→ **Task to carry out**:
The data must be reproduced verbatim; images are to be omitted.

BEGIN Material provided

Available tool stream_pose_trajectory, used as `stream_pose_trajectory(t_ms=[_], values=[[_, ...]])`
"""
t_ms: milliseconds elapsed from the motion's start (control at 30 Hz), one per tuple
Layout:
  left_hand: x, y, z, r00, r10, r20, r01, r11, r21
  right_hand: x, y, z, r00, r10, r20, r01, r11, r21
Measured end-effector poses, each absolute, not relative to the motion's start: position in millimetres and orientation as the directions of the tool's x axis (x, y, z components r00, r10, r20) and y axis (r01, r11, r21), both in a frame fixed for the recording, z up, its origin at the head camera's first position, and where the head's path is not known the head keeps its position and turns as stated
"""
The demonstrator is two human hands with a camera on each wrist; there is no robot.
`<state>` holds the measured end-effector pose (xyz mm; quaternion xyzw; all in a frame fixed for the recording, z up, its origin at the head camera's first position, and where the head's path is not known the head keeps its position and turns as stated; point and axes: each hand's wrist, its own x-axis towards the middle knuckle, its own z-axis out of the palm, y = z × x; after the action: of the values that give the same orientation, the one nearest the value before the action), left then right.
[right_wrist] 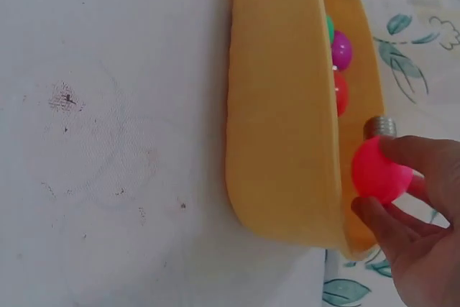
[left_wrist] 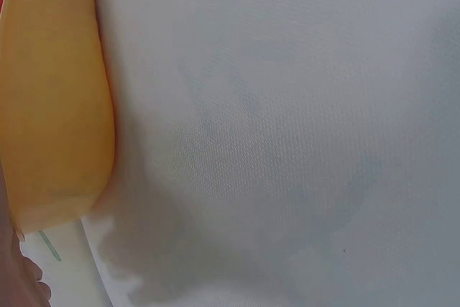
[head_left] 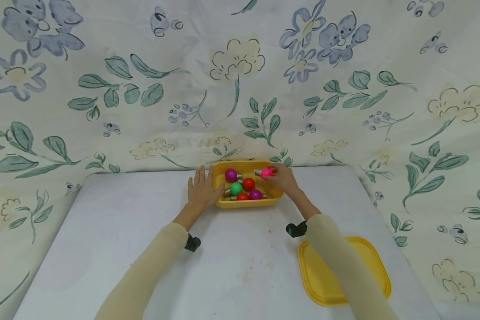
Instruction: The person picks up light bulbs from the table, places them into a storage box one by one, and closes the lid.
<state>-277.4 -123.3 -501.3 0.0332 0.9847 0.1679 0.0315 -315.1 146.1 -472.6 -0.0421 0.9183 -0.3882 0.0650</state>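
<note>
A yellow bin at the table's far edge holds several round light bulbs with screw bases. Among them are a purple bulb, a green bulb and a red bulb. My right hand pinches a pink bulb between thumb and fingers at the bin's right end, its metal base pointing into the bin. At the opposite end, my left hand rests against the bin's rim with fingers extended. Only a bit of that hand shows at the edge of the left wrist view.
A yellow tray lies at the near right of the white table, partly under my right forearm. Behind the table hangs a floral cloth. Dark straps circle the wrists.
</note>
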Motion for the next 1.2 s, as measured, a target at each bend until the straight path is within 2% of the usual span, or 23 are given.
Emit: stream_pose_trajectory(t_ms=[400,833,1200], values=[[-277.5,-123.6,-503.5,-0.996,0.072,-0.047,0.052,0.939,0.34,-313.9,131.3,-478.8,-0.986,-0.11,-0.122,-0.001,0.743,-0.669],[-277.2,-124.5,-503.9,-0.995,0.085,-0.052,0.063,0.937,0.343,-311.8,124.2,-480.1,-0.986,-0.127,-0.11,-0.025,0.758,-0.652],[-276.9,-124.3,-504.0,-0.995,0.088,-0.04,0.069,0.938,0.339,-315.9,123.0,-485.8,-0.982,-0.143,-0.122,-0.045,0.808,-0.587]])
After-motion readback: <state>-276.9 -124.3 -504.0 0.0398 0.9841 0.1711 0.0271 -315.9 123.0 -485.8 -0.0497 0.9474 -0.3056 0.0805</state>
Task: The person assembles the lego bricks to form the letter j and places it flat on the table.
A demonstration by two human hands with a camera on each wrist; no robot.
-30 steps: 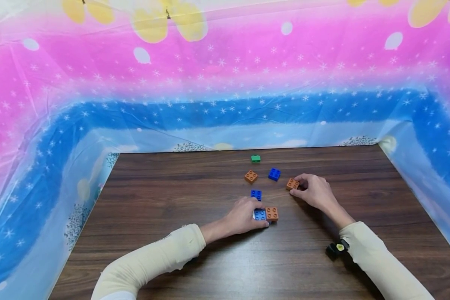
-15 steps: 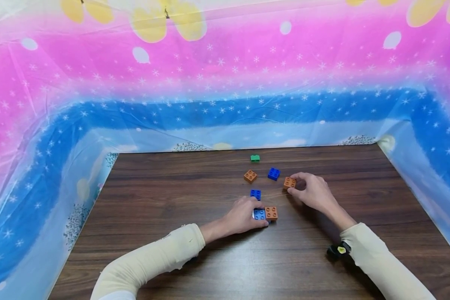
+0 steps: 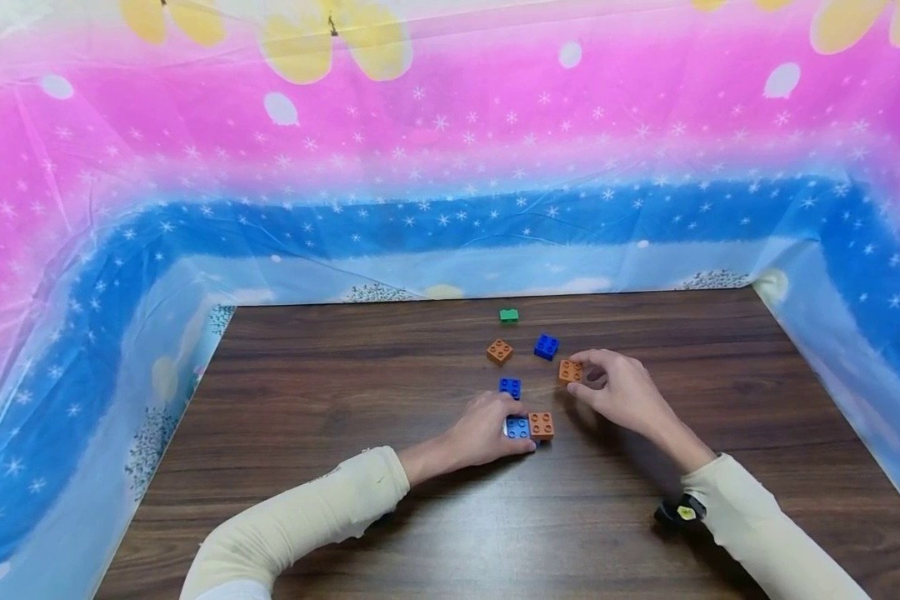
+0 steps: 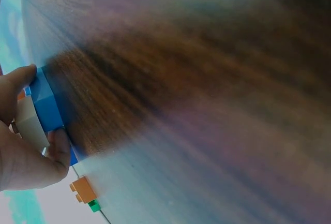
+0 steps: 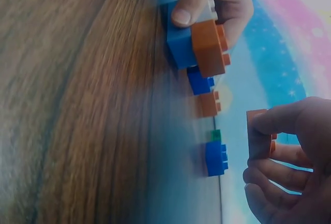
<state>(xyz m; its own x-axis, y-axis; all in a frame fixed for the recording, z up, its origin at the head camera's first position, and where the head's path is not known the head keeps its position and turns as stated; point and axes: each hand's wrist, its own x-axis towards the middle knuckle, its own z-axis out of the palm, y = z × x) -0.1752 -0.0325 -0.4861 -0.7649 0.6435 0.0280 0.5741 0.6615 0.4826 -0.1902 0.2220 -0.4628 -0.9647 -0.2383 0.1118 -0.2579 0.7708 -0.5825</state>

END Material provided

→ **Task answer**:
Available tool stream_pose_trajectory, used as `stream_pose_trajectory(t_ms=[_], values=[[_, ...]])`
"""
t_ms: milliseconds elapsed from the motion's start (control at 30 Hz), one per tuple
Layout:
  left_hand: x, y, z, r00, r10, r20, r01, r11, r21
  right_hand: x, y, z, r00, r10, r20, r01, r11, r21
Measured end-effector poses, each absolute, not relative to the motion's start: position in millimetres and orientation as the directions of the tool's x axis (x, y, z components r00, r10, r20) and y axis (r01, r11, r21), both in a frame fixed for the recording, z up, its origin at the head camera's first position, and where the head's path is not known the head keeps its position and turns as stated
"""
The demonstrator is two human hands with a camera on each wrist; there is no robot.
`<state>` holds the measured end-effector pose (xyz mm; quaternion xyzw; all in a frame fixed for the recording, z up, its origin at the head camera's first position, and where the head's path is not known the head keeps its position and turns as stated; point and axes: each hand's wrist, its own x-axis towards the middle knuckle, its own z-axis out of the palm, y = z × x; after the action: of the values that give the same orientation, the one nearest the value before the action), left then right.
[right_wrist] 
[left_wrist] 
[head_left] 
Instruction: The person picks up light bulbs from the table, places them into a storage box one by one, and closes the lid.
<state>-277.4 -123.3 -501.3 0.0332 0.9847 0.1679 0.0315 -315.1 146.1 -472.6 -0.0421 0.9183 -0.3882 0.0650</state>
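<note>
A yellow bin at the table's far edge holds several round light bulbs with screw bases. Among them are a purple bulb, a green bulb and a red bulb. My right hand pinches a pink bulb between thumb and fingers at the bin's right end, its metal base pointing into the bin. At the opposite end, my left hand rests against the bin's rim with fingers extended. Only a bit of that hand shows at the edge of the left wrist view.
A yellow tray lies at the near right of the white table, partly under my right forearm. Behind the table hangs a floral cloth. Dark straps circle the wrists.
</note>
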Motion for the next 1.2 s, as measured, a target at each bend until the straight path is within 2% of the usual span, or 23 are given.
Emit: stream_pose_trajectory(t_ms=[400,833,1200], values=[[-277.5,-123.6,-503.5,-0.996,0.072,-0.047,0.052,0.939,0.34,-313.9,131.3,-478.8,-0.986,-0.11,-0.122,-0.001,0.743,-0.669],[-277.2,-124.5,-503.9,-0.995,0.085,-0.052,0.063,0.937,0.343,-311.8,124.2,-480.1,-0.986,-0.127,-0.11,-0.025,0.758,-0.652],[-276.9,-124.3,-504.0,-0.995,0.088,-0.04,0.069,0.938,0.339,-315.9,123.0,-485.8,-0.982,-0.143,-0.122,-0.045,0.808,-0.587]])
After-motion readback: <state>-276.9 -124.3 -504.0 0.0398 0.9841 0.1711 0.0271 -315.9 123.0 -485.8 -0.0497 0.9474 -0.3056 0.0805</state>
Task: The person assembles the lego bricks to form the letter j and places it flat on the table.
A demonstration by two human hands with a camera on each wrist; no robot.
-30 steps: 
-15 steps: 
+0 steps: 
+0 steps: 
+0 steps: 
<state>(xyz m; its own x-axis, y-axis; all in a frame fixed for the recording, z up, its origin at the head camera's first position, and where the head's path is not known the head keeps its position and turns as stated; point and axes: each hand's wrist, its own x-axis towards the middle knuckle, its own z-axis out of the palm, y = z × x) -0.1752 -0.0325 -0.4861 -0.7649 0.6435 0.0280 0.5741 0.6615 0.4826 -0.1902 0.2220 -0.4628 -0.9647 -0.2383 0.1118 -0.2579 0.7708 -0.5825</state>

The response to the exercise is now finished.